Palliative Care: Palliative care teams are made up of doctors, nurses, and other professional medical caregivers, often at the facility where a patient will first receive treatment. These individuals will administer or oversee most of the ongoing comfort-care patients receive. While palliative care can be administered in the home, it is most common to receive palliative care in an institution such as a hospital, extended care facility or nursing home that is associated with a palliative care team.
Timing Hospice: One must generally be considered to be terminal or within six months of death to be eligible for most hospice programs or to receive hospice benefits from your insurance.
Palliative Care: There are no time restrictions. Patients at can receive palliative care any time, at any stage of illness whether it be terminal or not.
Payment Hospice: Before considering hospice, it is important to check on policy limits for payment. While hospice can be considered an all-inclusive treatment in terms of payment (hospice programs cover almost all expenses) insurance coverage for hospice can vary. Some hospice programs offer subsidized care for the economically disadvantaged, or for patients not covered under their own insurance. Many hospice programs are covered under Medicare.
Palliative Care: Since this service will generally be administered through your hospital or regular medical provider; it is likely that it is covered by your regular medical insurance. It is important to note, however, that each item will be billed separately, just as they are with regular hospital and doctor visits. If you receive outpatient palliative care, prescriptions will be billed separately and are only covered as provided by your regular insurance. In-patient care however, often does cover prescription charges. For more details, check with your insurance company, doctor, or hospital administration.

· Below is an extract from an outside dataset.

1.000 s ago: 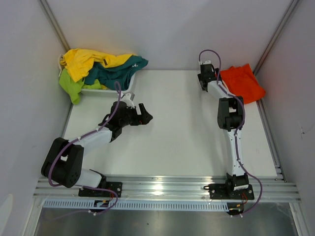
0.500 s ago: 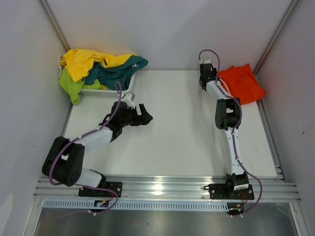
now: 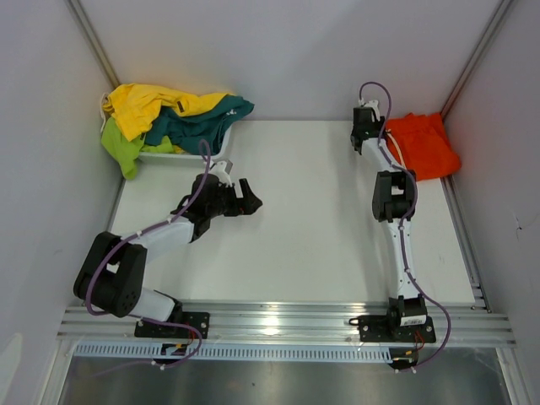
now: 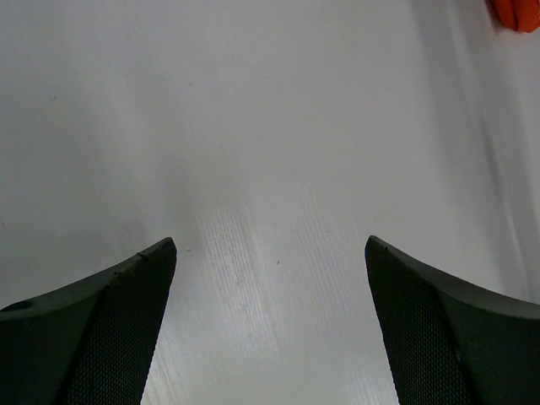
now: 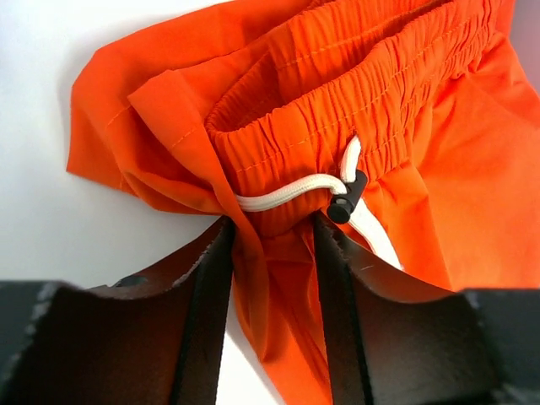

Treatment Hospice: Most programs concentrate on comfort rather than aggressive disease abatement. By electing to forego extensive life-prolonging treatment, hospice patients can concentrate on getting the most out of the time they have left, without some of the negative side effects that life-prolonging treatments can have. Most hospice patients can achieve a level of comfort that allows them to concentrate on the emotional and practical issues of dying.
Palliative Care: Since there are no time limits on when you can receive palliative care, it acts to fill the gap for patients who want and need comfort at any stage of any disease, whether terminal or chronic. In a palliative care program, there is no expectation that life-prolonging therapies will be avoided.
It is important to note that there will be exceptions to the general treatment precepts outlined. There are some hospice programs that will provide life-prolonging treatments, and there are some palliative care programs that concentrate mostly on end-of-life care. Consult your physician or care-administrator for the best service for you.